Des gages aussi sur l’application d’Egalim

« Si la science dit qu’on peut aller à zéro mètre, le gouvernement suivra : c’est ce qu’a dit le ministère de l’Agriculture et la représentante du président de la République », a affirmé Mme Lambert. « La position du gouvernement est de s’appuyer sur la science, rien que la science, toute la science, et nous sommes tombés d’accord avec JA et FNSEA pour dire la science, rien que la science, toute la science », a déclaré le ministre de l’Agriculture Didier Guillaume à la sortie de la réunion.

L’Élysée et la rue de Varenne auraient également donné des gages concernant le niveau de contrôle et de sanction concernant le respect de la loi Egalim durant les négociations commerciales. Enfin, de source syndicale, le gouvernement aurait également garanti que les velléités de modification de la loi Egalim de certains parlementaires ne seraient pas soutenues.

Au cours de la journée, le ministre a plusieurs fois apporté son soutien au mouvement, sur les thèmes de l'« agribashing » et du « revenu des producteurs ». Les syndicats n’ont pas obtenu le rendez-vous demandé avec le président de la République lui-même, mais à défaut, ils ont rendez-vous mardi 3 décembre avec le Premier ministre.

« Si la science dit qu’on peut aller à zéro mètre, le gouvernement suivra »

Manifestations d’agriculteurs en France, Allemagne et Irlande

Les agriculteurs français à Paris, allemands à Berlin et irlandais à Dublin ont manifesté cette semaine. Le 26 novembre à Berlin environ 10 000 personnes, et quelque 8 600 tracteurs, ont protesté, à l’appel du principal syndicat agricole du pays la DBV, contre les politiques environnementales, en particulier les mesures de réduction de l’usage des pesticides et des engrais pour la protection des insectes et de la qualité de l’eau.
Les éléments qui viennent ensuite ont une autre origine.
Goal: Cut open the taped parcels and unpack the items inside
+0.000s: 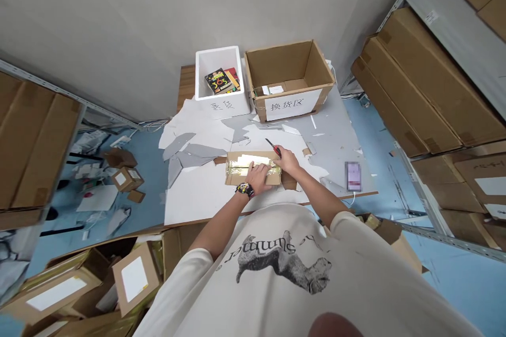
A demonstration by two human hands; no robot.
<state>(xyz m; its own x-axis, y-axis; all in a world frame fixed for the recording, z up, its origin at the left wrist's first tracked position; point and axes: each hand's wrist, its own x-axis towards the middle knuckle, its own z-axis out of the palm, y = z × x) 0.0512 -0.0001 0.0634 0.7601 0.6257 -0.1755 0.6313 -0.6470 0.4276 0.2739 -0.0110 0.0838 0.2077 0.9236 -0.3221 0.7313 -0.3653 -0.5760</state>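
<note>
A small cardboard box (233, 177) wrapped with shiny clear-yellow tape lies on the white-covered table near its front edge, with a white label on top. My left hand (259, 178), with a dark patterned band at the wrist, rests on the box's top and front, its fingers on the tape. My right hand (288, 161) is at the box's right end, wrapped round a red and black utility knife (276, 150) whose blade points up and left, away from the box.
Behind stand a white foam box (222, 105) holding books and an open carton (294, 105) with small white items. A phone (353, 176) lies at the right. Torn sheets cover the tabletop. Shelves of cartons flank both sides; more boxes (136, 279) lie front left.
</note>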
C’est la troisième fois que les agriculteurs allemands manifestent depuis l’annonce début septembre de ce plan d’action qui prévoit notamment une interdiction du glyphosate après 2023 (1). Des centaines d’agriculteurs français et plus de 1 000 tracteurs ont convergé également le 27 novembre vers Paris à l’appel des syndicats FNSEA et Jeunes Agriculteurs, où ils ont bloqué le périphérique durant toute la journée, en attendant d’être reçus par des représentants de l’Élysée en fin d’après-midi pour exprimer le « ras-le-bol » de la profession face à « l’agribashing ». Et le même jour, des agriculteurs irlandais ont protesté à Dublin contre la chute des prix du bœuf.